Exercise directions: Copy each line of the records that contains the word "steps".

Information supplied:
BEGIN

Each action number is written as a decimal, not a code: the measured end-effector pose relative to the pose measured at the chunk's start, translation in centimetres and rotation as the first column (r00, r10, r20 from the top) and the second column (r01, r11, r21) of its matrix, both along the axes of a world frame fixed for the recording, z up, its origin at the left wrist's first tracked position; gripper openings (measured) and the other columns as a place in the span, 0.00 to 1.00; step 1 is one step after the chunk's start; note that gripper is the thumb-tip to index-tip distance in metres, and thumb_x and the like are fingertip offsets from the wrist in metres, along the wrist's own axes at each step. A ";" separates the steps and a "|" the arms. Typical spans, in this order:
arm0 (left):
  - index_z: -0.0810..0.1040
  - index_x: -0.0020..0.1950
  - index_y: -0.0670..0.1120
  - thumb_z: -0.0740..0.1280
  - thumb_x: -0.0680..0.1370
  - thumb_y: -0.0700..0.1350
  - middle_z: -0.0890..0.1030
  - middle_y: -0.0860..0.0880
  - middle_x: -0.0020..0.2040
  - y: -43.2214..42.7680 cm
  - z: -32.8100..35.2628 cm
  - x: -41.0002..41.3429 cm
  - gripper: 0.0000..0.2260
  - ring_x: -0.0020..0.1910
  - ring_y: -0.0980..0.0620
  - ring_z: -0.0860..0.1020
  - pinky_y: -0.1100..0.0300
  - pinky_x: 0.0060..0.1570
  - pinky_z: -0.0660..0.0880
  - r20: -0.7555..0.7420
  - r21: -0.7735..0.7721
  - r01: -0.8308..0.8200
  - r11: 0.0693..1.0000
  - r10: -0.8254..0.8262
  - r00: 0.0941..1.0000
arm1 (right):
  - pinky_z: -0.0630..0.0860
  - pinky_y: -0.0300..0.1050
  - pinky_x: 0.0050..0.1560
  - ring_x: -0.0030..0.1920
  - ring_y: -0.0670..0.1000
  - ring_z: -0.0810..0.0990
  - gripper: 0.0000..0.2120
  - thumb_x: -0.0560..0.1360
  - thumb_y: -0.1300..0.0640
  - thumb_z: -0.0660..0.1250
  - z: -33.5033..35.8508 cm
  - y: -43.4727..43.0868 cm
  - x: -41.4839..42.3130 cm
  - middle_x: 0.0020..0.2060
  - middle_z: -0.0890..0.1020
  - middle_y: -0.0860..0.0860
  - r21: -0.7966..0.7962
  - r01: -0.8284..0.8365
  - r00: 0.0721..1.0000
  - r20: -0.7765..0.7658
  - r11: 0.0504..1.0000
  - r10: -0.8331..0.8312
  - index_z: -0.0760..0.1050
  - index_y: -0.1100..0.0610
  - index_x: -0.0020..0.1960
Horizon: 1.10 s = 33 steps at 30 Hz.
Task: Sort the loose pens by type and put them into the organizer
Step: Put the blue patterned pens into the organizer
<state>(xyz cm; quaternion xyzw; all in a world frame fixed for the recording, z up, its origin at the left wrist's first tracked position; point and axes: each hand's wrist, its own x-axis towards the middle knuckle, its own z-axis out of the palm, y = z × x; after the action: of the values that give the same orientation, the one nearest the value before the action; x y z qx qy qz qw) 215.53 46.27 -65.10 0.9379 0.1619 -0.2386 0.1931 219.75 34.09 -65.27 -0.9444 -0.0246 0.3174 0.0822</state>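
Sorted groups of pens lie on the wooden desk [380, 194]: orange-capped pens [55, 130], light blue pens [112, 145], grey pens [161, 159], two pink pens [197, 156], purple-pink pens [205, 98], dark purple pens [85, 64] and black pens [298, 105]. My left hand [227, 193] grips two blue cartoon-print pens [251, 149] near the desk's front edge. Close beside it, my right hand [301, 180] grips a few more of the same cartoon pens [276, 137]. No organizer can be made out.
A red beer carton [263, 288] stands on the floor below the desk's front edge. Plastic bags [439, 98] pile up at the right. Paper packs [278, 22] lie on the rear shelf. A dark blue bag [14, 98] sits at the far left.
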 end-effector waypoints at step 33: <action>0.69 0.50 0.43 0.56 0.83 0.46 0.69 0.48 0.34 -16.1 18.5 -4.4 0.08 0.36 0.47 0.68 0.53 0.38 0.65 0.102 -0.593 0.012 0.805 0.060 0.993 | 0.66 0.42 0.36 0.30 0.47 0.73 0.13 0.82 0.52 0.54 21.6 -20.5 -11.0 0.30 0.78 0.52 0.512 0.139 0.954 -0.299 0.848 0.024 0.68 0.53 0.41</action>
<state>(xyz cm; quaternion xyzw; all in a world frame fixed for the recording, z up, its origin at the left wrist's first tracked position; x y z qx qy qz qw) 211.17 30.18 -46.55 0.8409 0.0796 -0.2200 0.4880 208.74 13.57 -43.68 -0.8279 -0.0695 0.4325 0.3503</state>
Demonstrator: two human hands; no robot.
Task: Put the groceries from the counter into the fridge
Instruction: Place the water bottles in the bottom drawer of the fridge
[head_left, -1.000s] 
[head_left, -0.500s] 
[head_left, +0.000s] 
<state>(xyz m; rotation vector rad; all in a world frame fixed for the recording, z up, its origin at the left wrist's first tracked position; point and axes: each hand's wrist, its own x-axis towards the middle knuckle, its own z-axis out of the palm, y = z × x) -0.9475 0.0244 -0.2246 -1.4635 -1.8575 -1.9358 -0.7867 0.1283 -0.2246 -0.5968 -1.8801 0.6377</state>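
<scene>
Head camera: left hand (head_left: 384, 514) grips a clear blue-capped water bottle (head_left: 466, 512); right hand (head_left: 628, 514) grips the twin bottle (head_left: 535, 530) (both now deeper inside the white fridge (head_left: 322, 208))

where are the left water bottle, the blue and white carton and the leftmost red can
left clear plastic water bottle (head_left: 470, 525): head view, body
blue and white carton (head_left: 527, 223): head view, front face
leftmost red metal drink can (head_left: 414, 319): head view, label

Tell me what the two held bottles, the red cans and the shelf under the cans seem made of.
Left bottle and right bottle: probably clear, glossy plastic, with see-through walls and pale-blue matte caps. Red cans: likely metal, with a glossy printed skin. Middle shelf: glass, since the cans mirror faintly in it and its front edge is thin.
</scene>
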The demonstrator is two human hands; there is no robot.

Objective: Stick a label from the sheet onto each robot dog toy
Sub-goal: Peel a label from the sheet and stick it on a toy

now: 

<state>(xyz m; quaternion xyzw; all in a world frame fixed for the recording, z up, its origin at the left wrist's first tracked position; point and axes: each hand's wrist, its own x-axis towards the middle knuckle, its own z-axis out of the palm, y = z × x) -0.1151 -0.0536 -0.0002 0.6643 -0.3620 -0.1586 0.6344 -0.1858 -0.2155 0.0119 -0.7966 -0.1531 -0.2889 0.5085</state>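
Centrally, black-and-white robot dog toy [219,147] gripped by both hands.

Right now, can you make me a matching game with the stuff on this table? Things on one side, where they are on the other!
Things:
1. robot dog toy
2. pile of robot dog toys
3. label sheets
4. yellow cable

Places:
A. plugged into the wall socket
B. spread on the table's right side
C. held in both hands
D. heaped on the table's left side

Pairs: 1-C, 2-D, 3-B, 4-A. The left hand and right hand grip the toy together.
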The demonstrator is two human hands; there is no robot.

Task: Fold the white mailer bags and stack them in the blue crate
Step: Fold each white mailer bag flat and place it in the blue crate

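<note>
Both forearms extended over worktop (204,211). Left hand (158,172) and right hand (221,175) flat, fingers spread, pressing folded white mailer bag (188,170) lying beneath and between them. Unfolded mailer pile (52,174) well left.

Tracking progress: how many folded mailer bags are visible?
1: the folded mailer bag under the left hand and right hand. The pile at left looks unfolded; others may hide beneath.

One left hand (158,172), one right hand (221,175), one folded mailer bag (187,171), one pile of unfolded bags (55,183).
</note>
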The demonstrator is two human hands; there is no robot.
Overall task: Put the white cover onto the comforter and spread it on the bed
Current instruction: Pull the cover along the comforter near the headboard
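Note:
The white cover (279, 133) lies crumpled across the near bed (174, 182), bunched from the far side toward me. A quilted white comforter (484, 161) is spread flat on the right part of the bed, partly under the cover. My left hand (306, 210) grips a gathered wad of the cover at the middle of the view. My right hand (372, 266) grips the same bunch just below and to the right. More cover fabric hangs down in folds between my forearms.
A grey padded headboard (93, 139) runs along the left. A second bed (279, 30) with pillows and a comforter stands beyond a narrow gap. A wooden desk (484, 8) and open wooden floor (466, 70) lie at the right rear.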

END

Response area:
Each action number is written as a decimal, not a code: the measured end-effector pose relative to the pose measured at the chunk's start, translation in centimetres and rotation as the first column (r00, r10, r20 from the top) and the second column (r01, r11, r21) of its matrix, both along the axes of a world frame fixed for the recording, z up, its origin at the left wrist's first tracked position; gripper openings (measured) and the other columns as a place in the span, 0.00 to 1.00; step 1 is one step after the chunk's start; note that gripper is the thumb-tip to index-tip distance in metres, and thumb_x and the like are fingertip offsets from the wrist in metres, along the wrist's own axes at each step. A ";" separates the steps and a "|" the arms. Typical spans, in this order:
Horizon: 1.10 s = 33 steps at 30 Hz.

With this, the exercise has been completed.